When to visit Costa Rica

If you’ve only got 2 weeks in Costa Rica, particularly if it’s your first trip, you’ll want conditions to be perfect. On this front, there’s good news and bad news. The bad news is that since Costa Rica straddles two coasts and is highly mountainous, the country has countless micro-climates—there’s not so much one rainy season as there are a million different one! The good news is that almost any day can be sunny, as well, so you’re guaranteed a good variety of weather whenever you visit Costa Rica.

TIP: Visit to learn whether you need a visa for Costa Rica.
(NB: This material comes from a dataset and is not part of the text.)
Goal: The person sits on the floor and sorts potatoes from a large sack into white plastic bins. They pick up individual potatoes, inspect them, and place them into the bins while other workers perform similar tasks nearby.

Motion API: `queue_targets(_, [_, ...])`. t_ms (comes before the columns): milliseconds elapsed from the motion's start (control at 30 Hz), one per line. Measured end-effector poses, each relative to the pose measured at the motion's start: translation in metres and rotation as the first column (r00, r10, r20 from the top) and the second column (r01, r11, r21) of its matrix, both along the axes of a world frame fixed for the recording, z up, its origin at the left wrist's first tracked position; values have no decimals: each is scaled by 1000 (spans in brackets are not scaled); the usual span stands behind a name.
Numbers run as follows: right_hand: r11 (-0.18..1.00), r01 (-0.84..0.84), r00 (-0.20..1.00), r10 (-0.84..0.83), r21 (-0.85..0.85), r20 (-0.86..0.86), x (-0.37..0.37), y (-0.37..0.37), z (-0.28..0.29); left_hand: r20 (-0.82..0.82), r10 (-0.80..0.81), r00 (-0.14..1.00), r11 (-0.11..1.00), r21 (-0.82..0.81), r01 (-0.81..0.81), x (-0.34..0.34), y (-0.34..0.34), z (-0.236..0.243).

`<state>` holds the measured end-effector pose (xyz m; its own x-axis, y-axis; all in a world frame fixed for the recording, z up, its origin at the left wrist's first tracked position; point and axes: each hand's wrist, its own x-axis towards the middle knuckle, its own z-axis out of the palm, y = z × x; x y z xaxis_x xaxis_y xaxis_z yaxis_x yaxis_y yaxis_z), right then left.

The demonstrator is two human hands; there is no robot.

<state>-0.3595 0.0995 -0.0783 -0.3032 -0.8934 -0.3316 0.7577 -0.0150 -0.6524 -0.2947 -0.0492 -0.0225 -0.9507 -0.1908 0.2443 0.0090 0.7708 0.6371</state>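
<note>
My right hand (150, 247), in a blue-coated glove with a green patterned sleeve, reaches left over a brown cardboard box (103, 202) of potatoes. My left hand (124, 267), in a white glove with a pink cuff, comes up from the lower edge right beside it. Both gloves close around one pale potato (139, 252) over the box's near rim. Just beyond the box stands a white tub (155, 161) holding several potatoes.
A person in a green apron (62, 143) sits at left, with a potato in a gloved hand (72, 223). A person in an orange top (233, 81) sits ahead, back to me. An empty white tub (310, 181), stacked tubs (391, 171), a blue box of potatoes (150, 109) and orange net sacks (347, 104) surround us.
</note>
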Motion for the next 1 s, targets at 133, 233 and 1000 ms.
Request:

Accommodation in Costa Rica

The land of Pura Vida offers a wide range of accommodation, from Costa Rica hostels to five-star luxury; from beach bungalows to all-inclusive beach resorts; and from homestays to one of the most extensive Airbnb networks I’ve seen outside the US. Choice notwithstanding, I don’t find the quality of hotels in Costa Rica to be extremely impressive at any level, particularly considering the cost. There are a few gems, however, such as Hotel Linda Vista (which offers a priceless view of Arenal Volcano) or the oceanfront Villas Alturas in Dominical.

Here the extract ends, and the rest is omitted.